▸ **Exercise details**
State the number of lines that hold "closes" in the records below, with no other words.

▸ **Stored records**
####################

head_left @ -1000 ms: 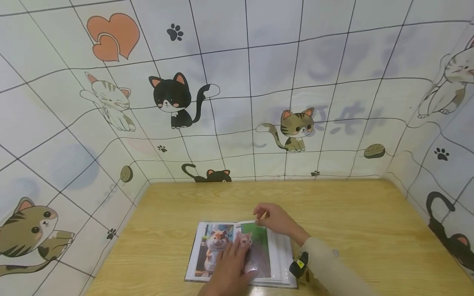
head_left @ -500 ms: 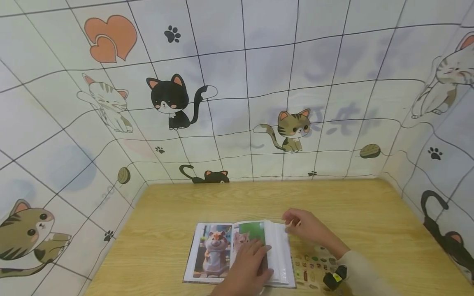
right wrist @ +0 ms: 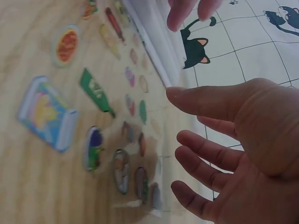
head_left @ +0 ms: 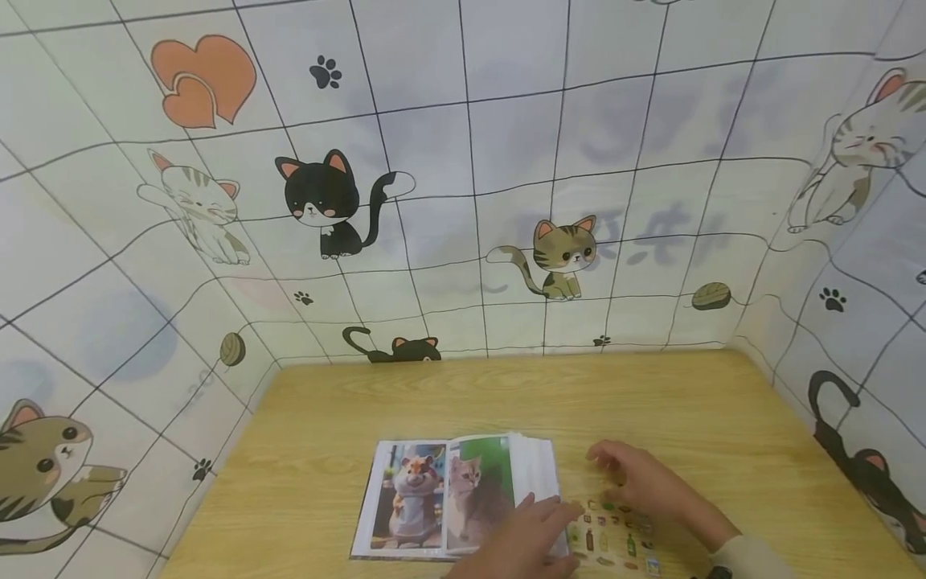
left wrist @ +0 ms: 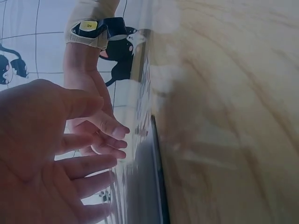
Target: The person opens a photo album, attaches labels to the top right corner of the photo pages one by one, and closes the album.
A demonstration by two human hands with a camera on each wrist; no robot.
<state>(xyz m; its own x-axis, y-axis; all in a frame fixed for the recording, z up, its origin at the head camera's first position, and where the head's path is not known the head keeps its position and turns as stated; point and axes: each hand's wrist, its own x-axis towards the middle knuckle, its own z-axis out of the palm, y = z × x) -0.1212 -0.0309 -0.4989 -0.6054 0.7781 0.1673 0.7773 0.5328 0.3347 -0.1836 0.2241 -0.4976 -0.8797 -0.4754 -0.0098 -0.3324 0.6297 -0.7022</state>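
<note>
A: Head view placement?
B: Above the tabletop [head_left: 405,394], facing forward and down, set well back; wall [head_left: 434,104] fills the upper part.
A: Left wrist view?
B: Low and close at the left hand [left wrist: 42,149], turned sideways (tabletop at right, wall at left), right hand [left wrist: 96,126] beyond.
A: Right wrist view?
B: Close to the right hand, also tipped; tabletop at left, wall at right. Shares the sticker sheet [right wrist: 95,92] with the head view, seen much larger.

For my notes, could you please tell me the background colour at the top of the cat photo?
Green; the head view shows the cat photo best.
</note>
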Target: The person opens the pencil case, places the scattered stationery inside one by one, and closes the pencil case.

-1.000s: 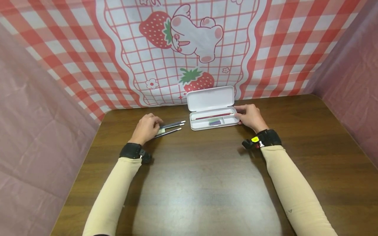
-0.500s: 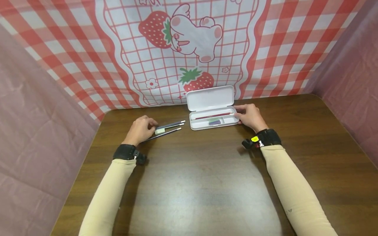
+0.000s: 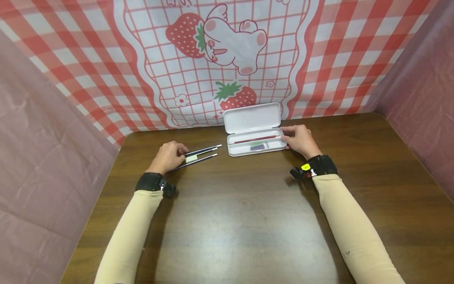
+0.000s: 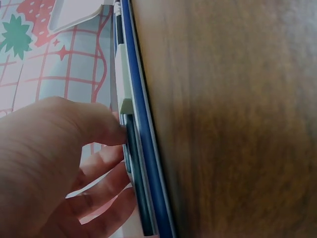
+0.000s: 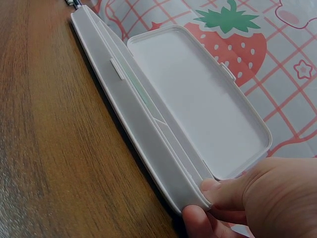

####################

▸ **Task solution**
2